● Directions: Apart from any images, the entries are to be output exactly.
═════ Data for the task ═════
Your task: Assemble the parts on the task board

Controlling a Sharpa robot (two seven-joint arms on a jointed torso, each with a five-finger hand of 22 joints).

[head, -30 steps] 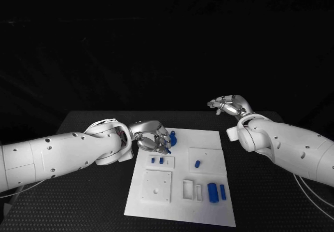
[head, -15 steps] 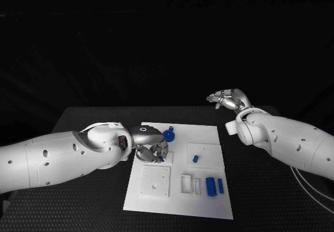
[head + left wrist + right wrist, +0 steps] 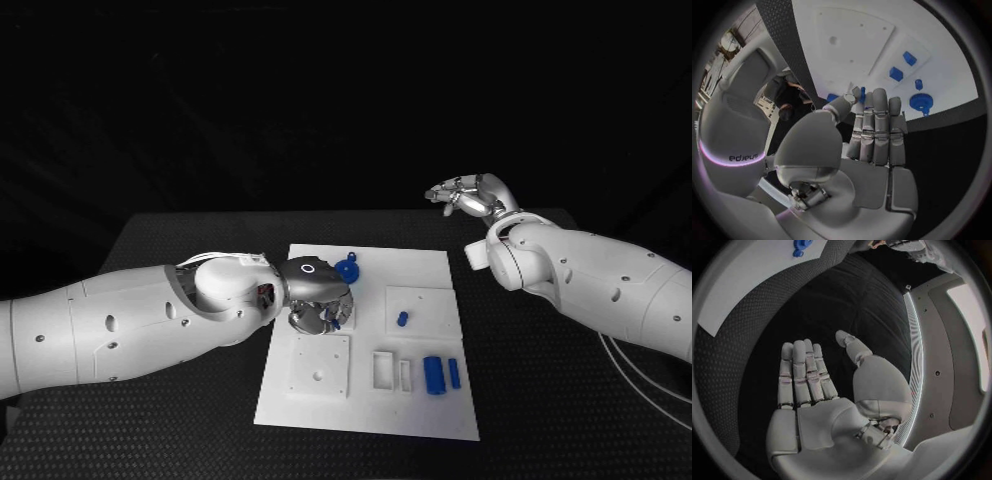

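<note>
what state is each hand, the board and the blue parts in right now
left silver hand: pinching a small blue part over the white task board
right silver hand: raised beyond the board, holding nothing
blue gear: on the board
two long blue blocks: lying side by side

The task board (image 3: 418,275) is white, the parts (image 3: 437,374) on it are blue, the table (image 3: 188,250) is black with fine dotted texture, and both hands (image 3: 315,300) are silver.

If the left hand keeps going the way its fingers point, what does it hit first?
Probably the task board: the left hand points down at it beside the small blue parts. Depth unclear.
</note>
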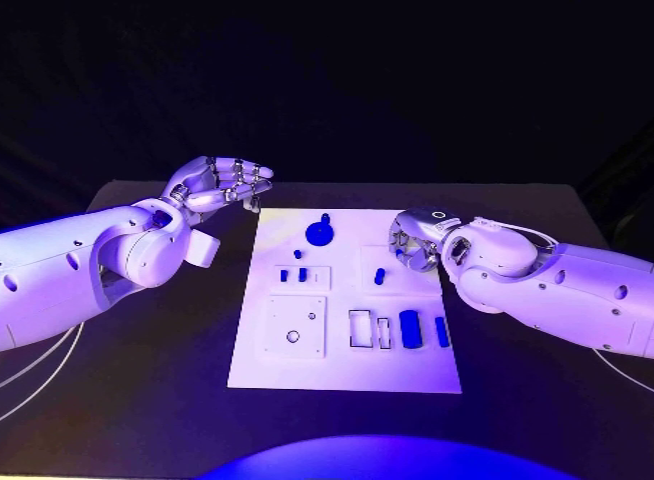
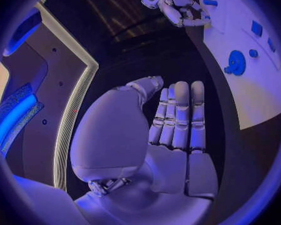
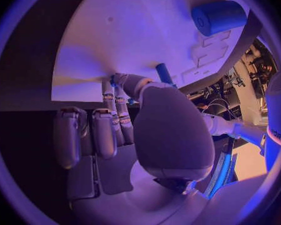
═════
● Written response:
Your task: Assemble the parts on the task board

Controlling a Sharpa robot (two seven-joint arms on a jointed torso, each with a five-finger hand of 22 joints).

[head, -30 steps] 
[head, -15 steps] 
[head + left wrist + right wrist, +0 steps] 

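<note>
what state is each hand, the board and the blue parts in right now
left silver hand: pinching a small blue part over the white task board
right silver hand: raised beyond the board, holding nothing
blue gear: on the board
two long blue blocks: lying side by side

The task board (image 3: 418,275) is white, the parts (image 3: 437,374) on it are blue, the table (image 3: 188,250) is black with fine dotted texture, and both hands (image 3: 315,300) are silver.

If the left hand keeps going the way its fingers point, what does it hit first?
Probably the task board: the left hand points down at it beside the small blue parts. Depth unclear.
</note>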

No additional output will be generated.